Print the data exactly, leaving nothing out.
MATERIAL FOR THIS TASK: Begin
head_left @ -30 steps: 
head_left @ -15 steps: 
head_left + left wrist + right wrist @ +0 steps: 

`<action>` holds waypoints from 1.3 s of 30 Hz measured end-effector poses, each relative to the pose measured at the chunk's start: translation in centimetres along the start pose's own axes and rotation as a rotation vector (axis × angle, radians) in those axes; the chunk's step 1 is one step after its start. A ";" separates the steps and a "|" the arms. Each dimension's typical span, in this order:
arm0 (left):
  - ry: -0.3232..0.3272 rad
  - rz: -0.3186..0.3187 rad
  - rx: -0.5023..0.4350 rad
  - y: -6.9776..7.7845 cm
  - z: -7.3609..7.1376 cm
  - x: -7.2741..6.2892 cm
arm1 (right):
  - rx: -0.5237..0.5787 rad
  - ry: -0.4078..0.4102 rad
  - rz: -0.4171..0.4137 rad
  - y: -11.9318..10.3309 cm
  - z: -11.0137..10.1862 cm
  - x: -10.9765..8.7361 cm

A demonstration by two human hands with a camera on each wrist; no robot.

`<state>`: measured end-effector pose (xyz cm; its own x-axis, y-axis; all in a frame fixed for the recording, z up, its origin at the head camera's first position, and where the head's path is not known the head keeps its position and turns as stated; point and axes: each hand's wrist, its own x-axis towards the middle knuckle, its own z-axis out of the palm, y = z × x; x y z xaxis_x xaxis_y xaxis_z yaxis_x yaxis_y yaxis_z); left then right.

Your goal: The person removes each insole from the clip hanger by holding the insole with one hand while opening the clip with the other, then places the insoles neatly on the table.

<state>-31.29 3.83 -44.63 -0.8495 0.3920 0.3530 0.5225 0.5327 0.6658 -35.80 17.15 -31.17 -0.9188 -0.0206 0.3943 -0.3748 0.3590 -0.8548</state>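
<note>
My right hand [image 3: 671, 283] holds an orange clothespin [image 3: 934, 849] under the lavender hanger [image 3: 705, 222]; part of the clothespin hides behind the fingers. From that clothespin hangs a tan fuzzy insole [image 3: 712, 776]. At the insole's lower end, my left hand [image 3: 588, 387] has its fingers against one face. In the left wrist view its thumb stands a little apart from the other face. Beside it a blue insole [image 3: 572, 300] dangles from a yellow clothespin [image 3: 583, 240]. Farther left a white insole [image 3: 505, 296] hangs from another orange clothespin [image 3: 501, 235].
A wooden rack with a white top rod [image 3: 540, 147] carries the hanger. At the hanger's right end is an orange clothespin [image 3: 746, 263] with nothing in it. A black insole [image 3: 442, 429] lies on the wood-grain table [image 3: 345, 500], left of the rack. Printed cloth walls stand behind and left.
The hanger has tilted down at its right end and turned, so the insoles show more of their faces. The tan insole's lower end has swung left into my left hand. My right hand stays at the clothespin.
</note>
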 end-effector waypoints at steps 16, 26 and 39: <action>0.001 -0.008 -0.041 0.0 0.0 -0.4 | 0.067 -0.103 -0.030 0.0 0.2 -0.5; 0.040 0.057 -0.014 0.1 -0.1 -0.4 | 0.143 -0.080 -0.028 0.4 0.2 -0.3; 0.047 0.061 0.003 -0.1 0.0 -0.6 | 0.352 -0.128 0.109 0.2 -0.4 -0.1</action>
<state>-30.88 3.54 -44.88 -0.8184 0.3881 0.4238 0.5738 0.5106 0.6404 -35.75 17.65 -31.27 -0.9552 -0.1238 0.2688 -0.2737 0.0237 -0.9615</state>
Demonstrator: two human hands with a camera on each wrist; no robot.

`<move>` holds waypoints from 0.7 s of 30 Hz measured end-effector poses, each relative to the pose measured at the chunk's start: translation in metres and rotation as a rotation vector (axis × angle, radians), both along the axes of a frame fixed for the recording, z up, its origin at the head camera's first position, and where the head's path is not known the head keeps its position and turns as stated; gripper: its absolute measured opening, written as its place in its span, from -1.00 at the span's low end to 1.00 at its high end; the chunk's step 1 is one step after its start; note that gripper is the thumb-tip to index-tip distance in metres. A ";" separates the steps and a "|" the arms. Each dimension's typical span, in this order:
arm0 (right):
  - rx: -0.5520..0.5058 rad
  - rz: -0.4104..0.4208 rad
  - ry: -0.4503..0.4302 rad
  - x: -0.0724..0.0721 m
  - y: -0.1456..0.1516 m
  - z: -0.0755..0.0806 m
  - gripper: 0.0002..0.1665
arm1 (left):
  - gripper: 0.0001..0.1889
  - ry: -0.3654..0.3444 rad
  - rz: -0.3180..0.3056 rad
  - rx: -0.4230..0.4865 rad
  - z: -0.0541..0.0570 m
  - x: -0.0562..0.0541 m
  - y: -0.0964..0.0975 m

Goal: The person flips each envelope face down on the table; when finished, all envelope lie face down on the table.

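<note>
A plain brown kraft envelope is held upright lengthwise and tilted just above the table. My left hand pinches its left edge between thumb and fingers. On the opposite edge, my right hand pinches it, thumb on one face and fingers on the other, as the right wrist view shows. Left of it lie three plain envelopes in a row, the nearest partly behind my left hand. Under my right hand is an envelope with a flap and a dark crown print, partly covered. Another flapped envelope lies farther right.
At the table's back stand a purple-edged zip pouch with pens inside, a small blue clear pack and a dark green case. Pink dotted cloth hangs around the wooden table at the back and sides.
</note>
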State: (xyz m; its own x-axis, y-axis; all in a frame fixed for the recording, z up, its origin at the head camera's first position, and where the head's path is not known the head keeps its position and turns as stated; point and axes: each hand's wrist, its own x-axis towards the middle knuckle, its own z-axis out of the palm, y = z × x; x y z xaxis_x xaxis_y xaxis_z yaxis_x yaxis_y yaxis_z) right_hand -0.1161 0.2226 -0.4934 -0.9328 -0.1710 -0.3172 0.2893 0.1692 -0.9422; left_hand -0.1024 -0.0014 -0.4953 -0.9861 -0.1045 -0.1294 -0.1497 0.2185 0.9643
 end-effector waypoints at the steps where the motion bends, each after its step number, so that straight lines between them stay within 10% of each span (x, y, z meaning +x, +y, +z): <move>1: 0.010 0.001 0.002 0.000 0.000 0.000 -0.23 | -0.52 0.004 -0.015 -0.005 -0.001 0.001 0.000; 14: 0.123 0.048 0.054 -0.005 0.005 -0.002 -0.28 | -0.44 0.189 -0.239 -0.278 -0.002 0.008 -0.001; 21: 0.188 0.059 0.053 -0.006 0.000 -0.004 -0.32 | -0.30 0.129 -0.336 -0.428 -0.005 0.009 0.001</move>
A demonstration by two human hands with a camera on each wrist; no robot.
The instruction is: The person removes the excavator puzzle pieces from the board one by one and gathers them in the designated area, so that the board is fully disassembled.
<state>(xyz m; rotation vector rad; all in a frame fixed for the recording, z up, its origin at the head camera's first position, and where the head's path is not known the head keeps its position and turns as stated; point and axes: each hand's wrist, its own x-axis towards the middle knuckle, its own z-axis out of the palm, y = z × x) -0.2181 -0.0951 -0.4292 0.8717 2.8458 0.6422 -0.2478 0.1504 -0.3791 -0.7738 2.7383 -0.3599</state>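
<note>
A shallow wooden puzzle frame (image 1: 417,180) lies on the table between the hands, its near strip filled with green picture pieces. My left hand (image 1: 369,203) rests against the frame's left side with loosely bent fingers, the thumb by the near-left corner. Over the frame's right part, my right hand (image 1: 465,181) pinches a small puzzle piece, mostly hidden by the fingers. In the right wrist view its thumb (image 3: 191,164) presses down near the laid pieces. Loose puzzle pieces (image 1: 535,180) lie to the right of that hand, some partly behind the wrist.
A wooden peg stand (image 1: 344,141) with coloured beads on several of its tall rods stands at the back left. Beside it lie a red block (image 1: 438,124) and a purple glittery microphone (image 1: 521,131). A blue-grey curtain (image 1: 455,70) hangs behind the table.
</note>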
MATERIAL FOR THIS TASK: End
### [WRITTEN SOLUTION]
head_left @ -30 steps: 
head_left @ -15 steps: 
head_left + left wrist + right wrist @ +0 steps: 

`<action>` holds waypoints from 1.3 s of 30 Hz measured end-effector poses, each relative to the pose measured at the chunk's start: translation in centimetres along the start pose's own axes and rotation as a rotation vector (axis × angle, radians) in those axes; the chunk's step 1 is one step after its start. A ";" separates the steps and a "|" the arms. Each dimension's typical span, in this order:
arm0 (left):
  - ry: -0.3232..0.3272 rad
  - rz: -0.3186..0.3187 rad
  - rx: -0.5023..0.4350 rad
  - y: -6.9776..7.7845 cm
  - z: -7.3609..7.1376 cm
  - x: -7.2741..6.2892 cm
arm1 (right):
  - rx: -0.5237..0.5787 rad
  - ry: -0.4078..0.4102 rad
  - rz: -0.4171..0.4137 rad
  - y: -11.9318..10.3309 cm
  - z: -11.0137..10.1862 cm
  - x: -10.9765..8.7361 cm

A demonstration by two human hands with a camera on each wrist; no robot.

`<state>`: measured end-effector pose (xyz cm; its own x-axis, y-axis; all in a frame fixed for the recording, z up, its origin at the head camera's first position, and where the head's path is not known the head keeps its position and turns as stated; point and axes: each hand's wrist, its own x-axis towards the middle knuckle, its own z-axis out of the palm, y = z × x; x y z xaxis_x xaxis_y xaxis_z yaxis_x yaxis_y yaxis_z); left then right.

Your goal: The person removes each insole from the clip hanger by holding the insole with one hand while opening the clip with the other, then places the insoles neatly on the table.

<state>-31.29 3.83 -44.63 -0.8495 0.3920 0.3530 0.5225 0.5327 0.6658 -35.80 17.15 -31.17 -0.9188 -0.0206 0.3943 -0.3748 0.3590 -0.8548</state>
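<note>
My right hand [image 3: 671, 283] holds an orange clothespin [image 3: 934, 849] under the lavender hanger [image 3: 705, 222]; part of the clothespin hides behind the fingers. From that clothespin hangs a tan fuzzy insole [image 3: 712, 776]. At the insole's lower end, my left hand [image 3: 588, 387] has its fingers against one face. In the left wrist view its thumb stands a little apart from the other face. Beside it a blue insole [image 3: 572, 300] dangles from a yellow clothespin [image 3: 583, 240]. Farther left a white insole [image 3: 505, 296] hangs from another orange clothespin [image 3: 501, 235].
A wooden rack with a white top rod [image 3: 540, 147] carries the hanger. At the hanger's right end is an orange clothespin [image 3: 746, 263] with nothing in it. A black insole [image 3: 442, 429] lies on the wood-grain table [image 3: 345, 500], left of the rack. Printed cloth walls stand behind and left.
The hanger has tilted down at its right end and turned, so the insoles show more of their faces. The tan insole's lower end has swung left into my left hand. My right hand stays at the clothespin.
</note>
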 end-effector waypoints at steps 16, 26 and 39: <action>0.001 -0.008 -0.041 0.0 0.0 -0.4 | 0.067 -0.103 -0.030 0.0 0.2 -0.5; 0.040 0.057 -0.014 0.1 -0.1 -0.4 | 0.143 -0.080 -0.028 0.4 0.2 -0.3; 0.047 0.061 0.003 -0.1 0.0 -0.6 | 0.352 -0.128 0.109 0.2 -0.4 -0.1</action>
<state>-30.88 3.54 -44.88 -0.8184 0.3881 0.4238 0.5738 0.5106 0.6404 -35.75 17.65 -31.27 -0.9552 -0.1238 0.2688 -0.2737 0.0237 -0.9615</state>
Demonstrator: two human hands with a camera on each wrist; no robot.

`<move>` holds waypoints from 0.7 s of 30 Hz measured end-effector poses, each relative to the pose measured at the chunk's start: translation in metres and rotation as a rotation vector (axis × angle, radians), both along the axes of a frame fixed for the recording, z up, its origin at the head camera's first position, and where the head's path is not known the head keeps its position and turns as stated; gripper: its absolute measured opening, written as its place in its span, from -1.00 at the span's low end to 1.00 at its high end; the chunk's step 1 is one step after its start; note that gripper is the thumb-tip to index-tip distance in metres. A ";" separates the steps and a "|" the arms. Each dimension's typical span, in this order:
arm0 (right):
  - rx: -0.5520..0.5058 rad
  - rz: -0.4104..0.4208 rad
  - ry: -0.4503..0.4302 rad
  - x: -0.0724..0.0721 m
  - y: -0.1456..0.1516 m
  - z: -0.0755..0.0806 m
  - gripper: 0.0002..0.1665
arm1 (left):
  - gripper: 0.0001..0.1889
  - ry: -0.3654..0.3444 rad
  - rz: -0.3180..0.3056 rad
  - rx: -0.4230..0.4865 rad
  - z: -0.0541..0.0570 m
  - x: -0.0562..0.0541 m
  - y: -0.0964..0.0975 m

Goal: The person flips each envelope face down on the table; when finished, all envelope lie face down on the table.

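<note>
A plain brown kraft envelope is held upright lengthwise and tilted just above the table. My left hand pinches its left edge between thumb and fingers. On the opposite edge, my right hand pinches it, thumb on one face and fingers on the other, as the right wrist view shows. Left of it lie three plain envelopes in a row, the nearest partly behind my left hand. Under my right hand is an envelope with a flap and a dark crown print, partly covered. Another flapped envelope lies farther right.
At the table's back stand a purple-edged zip pouch with pens inside, a small blue clear pack and a dark green case. Pink dotted cloth hangs around the wooden table at the back and sides.
</note>
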State: (xyz m; its own x-axis, y-axis; all in a frame fixed for the recording, z up, its origin at the head camera's first position, and where the head's path is not known the head keeps its position and turns as stated; point and axes: each hand's wrist, its own x-axis towards the middle knuckle, its own z-axis out of the palm, y = z × x; x y z xaxis_x xaxis_y xaxis_z yaxis_x yaxis_y yaxis_z) right_hand -0.1161 0.2226 -0.4934 -0.9328 -0.1710 -0.3172 0.2893 0.1692 -0.9422; left_hand -0.1024 -0.0014 -0.4953 -0.9861 -0.1045 -0.1294 -0.1497 0.2185 0.9643
 end-effector waypoints at the steps where the motion bends, each after its step number, so that straight lines between them stay within 10% of each span (x, y, z meaning +x, +y, +z): <move>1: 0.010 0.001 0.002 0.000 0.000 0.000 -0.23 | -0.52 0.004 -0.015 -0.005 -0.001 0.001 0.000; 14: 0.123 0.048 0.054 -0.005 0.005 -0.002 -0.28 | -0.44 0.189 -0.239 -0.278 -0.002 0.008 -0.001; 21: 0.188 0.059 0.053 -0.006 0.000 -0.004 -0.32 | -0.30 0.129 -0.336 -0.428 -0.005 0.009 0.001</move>
A demonstration by two human hands with a camera on each wrist; no robot.
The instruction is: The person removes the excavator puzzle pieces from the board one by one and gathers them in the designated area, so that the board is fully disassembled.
<state>(xyz m; rotation vector rad; all in a frame fixed for the recording, z up, its origin at the head camera's first position, and where the head's path is not known the head keeps its position and turns as stated; point and axes: each hand's wrist, its own x-axis towards the middle knuckle, its own z-axis out of the palm, y = z × x) -0.2181 -0.0951 -0.4292 0.8717 2.8458 0.6422 -0.2478 0.1504 -0.3791 -0.7738 2.7383 -0.3599</state>
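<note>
A shallow wooden puzzle frame (image 1: 417,180) lies on the table between the hands, its near strip filled with green picture pieces. My left hand (image 1: 369,203) rests against the frame's left side with loosely bent fingers, the thumb by the near-left corner. Over the frame's right part, my right hand (image 1: 465,181) pinches a small puzzle piece, mostly hidden by the fingers. In the right wrist view its thumb (image 3: 191,164) presses down near the laid pieces. Loose puzzle pieces (image 1: 535,180) lie to the right of that hand, some partly behind the wrist.
A wooden peg stand (image 1: 344,141) with coloured beads on several of its tall rods stands at the back left. Beside it lie a red block (image 1: 438,124) and a purple glittery microphone (image 1: 521,131). A blue-grey curtain (image 1: 455,70) hangs behind the table.
</note>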

This completes the required output.